Directions for this task -
The entries below contain a stretch that opens with the line containing "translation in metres" and closes with the line containing "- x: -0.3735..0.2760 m"; set down that stretch exactly, both ends included, and nothing else.

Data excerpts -

* * *

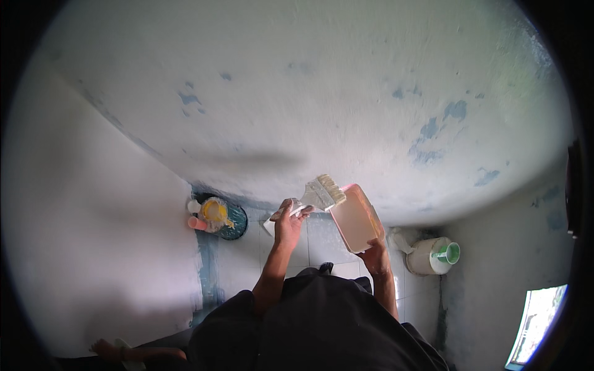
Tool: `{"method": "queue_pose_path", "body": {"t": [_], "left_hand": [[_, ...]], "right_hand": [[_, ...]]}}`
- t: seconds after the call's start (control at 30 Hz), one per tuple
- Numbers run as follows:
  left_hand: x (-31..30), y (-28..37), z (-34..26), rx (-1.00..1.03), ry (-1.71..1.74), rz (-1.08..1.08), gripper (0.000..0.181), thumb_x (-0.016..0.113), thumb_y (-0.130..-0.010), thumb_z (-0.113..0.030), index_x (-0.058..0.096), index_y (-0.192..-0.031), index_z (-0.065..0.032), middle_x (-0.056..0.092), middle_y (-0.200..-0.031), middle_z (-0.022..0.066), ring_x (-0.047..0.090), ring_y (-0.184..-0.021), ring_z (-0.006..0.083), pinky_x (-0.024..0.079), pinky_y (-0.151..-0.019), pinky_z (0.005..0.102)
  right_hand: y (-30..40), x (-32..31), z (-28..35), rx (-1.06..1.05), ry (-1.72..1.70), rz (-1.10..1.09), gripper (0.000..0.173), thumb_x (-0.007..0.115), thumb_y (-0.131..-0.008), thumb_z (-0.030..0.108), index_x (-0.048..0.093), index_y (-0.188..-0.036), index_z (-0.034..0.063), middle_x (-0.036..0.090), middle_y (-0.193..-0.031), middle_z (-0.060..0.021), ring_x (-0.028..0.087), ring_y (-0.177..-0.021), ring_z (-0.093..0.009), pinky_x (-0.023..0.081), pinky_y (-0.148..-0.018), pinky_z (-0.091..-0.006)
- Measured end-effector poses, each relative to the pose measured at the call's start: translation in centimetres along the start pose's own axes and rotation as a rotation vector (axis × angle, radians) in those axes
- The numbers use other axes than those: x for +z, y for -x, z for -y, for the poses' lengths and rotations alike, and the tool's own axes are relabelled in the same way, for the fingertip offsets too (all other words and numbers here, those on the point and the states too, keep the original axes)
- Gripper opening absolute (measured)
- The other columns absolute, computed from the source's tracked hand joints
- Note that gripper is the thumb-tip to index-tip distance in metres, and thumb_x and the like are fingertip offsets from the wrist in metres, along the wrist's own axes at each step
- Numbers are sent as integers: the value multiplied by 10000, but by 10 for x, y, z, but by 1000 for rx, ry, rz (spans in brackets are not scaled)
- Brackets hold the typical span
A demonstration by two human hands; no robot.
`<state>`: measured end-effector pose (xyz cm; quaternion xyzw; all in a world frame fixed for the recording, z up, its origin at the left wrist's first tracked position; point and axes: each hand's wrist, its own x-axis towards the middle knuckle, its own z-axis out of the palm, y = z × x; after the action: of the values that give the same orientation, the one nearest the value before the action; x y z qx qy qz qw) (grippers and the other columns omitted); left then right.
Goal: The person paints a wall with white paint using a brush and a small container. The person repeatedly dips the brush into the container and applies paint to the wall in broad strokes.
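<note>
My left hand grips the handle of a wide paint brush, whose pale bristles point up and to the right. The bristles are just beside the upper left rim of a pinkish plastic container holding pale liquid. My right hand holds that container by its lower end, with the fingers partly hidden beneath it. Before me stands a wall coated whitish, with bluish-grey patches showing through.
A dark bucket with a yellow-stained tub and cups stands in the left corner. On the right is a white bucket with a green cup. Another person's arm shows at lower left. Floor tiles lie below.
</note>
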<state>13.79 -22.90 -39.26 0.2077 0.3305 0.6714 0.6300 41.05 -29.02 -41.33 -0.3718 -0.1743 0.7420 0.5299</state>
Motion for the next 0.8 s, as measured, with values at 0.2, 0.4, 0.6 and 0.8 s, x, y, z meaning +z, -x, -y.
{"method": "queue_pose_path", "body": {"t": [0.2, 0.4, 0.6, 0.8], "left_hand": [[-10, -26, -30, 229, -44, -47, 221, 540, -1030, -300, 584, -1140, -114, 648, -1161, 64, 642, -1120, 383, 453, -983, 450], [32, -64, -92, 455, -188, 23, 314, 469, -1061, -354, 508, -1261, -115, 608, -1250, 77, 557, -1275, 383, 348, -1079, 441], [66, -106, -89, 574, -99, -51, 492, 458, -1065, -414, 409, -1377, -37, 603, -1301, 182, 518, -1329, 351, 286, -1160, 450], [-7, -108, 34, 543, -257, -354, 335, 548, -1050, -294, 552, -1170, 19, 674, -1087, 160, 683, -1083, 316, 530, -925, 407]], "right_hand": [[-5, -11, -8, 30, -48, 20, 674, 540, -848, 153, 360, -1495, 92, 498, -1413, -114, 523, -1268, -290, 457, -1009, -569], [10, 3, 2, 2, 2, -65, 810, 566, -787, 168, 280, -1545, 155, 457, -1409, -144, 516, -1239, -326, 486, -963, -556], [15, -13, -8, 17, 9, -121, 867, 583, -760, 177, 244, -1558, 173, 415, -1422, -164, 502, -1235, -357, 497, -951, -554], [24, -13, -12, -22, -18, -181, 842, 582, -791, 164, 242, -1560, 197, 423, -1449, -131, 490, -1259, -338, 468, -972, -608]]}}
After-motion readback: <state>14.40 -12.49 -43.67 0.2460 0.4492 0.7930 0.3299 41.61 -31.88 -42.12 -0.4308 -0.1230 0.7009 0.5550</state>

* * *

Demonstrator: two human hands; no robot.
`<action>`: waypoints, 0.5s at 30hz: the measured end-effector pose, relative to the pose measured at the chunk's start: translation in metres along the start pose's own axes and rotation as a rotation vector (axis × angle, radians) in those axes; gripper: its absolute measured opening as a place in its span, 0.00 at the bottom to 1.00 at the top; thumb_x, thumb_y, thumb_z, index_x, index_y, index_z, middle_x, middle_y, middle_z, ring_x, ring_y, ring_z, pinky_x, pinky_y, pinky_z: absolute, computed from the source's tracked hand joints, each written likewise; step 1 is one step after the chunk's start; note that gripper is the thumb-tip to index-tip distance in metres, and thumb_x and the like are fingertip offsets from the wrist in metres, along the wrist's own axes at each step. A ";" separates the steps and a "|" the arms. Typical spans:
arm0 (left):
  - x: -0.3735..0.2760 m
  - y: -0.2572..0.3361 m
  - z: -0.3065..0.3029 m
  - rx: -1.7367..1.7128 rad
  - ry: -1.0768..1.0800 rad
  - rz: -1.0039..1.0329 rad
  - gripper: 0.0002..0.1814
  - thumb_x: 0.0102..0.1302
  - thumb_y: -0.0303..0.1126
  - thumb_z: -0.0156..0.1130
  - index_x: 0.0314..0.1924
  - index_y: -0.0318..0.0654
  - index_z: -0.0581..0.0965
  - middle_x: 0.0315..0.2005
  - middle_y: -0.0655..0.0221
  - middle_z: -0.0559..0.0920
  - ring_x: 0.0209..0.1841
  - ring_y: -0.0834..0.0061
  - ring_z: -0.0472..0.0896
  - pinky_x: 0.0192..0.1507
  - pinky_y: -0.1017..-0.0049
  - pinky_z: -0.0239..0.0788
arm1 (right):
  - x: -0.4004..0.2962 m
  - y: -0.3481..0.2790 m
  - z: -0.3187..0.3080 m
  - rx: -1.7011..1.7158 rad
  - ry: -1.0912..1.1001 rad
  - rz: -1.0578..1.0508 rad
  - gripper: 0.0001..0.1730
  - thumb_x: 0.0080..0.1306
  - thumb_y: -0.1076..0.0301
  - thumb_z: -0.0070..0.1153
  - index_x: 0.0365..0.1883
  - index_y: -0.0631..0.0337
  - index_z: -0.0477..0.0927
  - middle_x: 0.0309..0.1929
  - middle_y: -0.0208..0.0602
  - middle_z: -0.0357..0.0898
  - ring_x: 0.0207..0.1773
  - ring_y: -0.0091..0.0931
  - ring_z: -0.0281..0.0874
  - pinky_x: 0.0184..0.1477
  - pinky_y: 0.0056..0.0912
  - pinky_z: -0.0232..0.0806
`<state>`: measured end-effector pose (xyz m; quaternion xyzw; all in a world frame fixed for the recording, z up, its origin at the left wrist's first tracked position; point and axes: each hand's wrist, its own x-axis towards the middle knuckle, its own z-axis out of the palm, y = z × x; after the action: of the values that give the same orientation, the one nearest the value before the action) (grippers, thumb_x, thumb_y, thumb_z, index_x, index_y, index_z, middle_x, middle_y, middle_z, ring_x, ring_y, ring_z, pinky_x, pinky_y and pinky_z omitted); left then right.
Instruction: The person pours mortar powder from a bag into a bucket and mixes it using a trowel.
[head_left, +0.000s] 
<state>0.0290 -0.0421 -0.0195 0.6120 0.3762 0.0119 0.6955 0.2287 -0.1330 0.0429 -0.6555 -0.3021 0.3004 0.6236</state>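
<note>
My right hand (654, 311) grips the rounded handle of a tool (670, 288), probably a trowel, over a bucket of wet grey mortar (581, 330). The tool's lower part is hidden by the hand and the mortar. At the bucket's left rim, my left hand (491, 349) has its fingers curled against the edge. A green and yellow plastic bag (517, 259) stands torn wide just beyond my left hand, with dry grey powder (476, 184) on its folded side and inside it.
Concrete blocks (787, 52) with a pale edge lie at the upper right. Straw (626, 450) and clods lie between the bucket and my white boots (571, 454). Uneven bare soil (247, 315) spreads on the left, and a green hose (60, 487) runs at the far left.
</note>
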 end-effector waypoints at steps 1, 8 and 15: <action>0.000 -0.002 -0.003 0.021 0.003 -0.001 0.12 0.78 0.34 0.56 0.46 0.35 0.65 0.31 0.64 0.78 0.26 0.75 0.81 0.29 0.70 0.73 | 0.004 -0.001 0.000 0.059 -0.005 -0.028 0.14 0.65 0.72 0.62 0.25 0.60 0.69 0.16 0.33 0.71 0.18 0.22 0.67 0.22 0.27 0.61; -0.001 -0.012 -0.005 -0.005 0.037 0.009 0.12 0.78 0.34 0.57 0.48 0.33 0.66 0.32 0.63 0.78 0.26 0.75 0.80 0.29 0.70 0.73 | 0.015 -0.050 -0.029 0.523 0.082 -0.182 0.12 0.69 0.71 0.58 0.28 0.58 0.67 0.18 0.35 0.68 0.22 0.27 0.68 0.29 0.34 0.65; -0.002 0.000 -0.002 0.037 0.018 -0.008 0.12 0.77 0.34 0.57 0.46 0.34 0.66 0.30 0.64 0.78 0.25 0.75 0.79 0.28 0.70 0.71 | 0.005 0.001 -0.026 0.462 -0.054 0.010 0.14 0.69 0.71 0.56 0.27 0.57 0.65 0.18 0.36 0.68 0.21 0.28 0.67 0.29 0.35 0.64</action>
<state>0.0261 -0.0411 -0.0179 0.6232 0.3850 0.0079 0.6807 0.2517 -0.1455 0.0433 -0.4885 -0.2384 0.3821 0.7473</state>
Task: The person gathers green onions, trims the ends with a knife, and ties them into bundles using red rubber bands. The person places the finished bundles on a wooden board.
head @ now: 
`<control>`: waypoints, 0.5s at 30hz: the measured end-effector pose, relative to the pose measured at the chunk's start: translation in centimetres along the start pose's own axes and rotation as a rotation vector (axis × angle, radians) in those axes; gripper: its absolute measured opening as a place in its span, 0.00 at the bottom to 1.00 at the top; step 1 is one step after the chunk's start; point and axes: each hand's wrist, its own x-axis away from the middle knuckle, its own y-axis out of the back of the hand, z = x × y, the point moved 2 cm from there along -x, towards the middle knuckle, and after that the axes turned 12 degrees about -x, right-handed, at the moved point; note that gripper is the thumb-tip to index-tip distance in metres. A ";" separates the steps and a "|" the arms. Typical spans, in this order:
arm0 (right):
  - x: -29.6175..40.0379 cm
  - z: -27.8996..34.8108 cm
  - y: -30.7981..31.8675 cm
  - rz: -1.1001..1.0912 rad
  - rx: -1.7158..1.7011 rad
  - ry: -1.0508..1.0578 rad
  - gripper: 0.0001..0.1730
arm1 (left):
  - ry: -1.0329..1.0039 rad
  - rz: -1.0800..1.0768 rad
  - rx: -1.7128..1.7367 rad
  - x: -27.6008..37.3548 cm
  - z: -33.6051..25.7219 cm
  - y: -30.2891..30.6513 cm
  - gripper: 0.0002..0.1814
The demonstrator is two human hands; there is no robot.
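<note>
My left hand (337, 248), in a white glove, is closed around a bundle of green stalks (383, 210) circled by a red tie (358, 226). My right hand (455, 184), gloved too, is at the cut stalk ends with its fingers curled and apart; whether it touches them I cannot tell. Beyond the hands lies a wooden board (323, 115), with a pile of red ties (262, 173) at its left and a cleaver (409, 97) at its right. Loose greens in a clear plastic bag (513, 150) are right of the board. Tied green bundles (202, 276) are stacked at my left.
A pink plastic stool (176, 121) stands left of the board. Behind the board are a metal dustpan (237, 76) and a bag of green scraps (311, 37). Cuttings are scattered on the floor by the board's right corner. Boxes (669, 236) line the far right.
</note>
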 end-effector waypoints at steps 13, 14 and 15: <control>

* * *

Exercise answer -
`<action>`: waypoints, 0.5s at 30hz: the measured end-effector pose, relative to the pose measured at the chunk's start: translation in metres along the start pose's own axes and rotation as a rotation vector (axis × angle, radians) in those axes; gripper: its absolute measured opening as a place in its span, 0.00 at the bottom to 1.00 at the top; thumb_x, thumb_y, thumb_z, index_x, index_y, index_z, middle_x, middle_y, middle_z, ring_x, ring_y, ring_z, pinky_x, pinky_y, pinky_z: absolute, computed from the source's tracked hand joints, each written likewise; step 1 is one step after the chunk's start; note that gripper is the thumb-tip to index-tip distance in metres, and thumb_x and the like are fingertip offsets from the wrist in metres, along the wrist's own axes at each step. A ";" separates the steps and a "|" the arms. Typical spans:
arm0 (left):
  - x: -0.3735..0.2760 m

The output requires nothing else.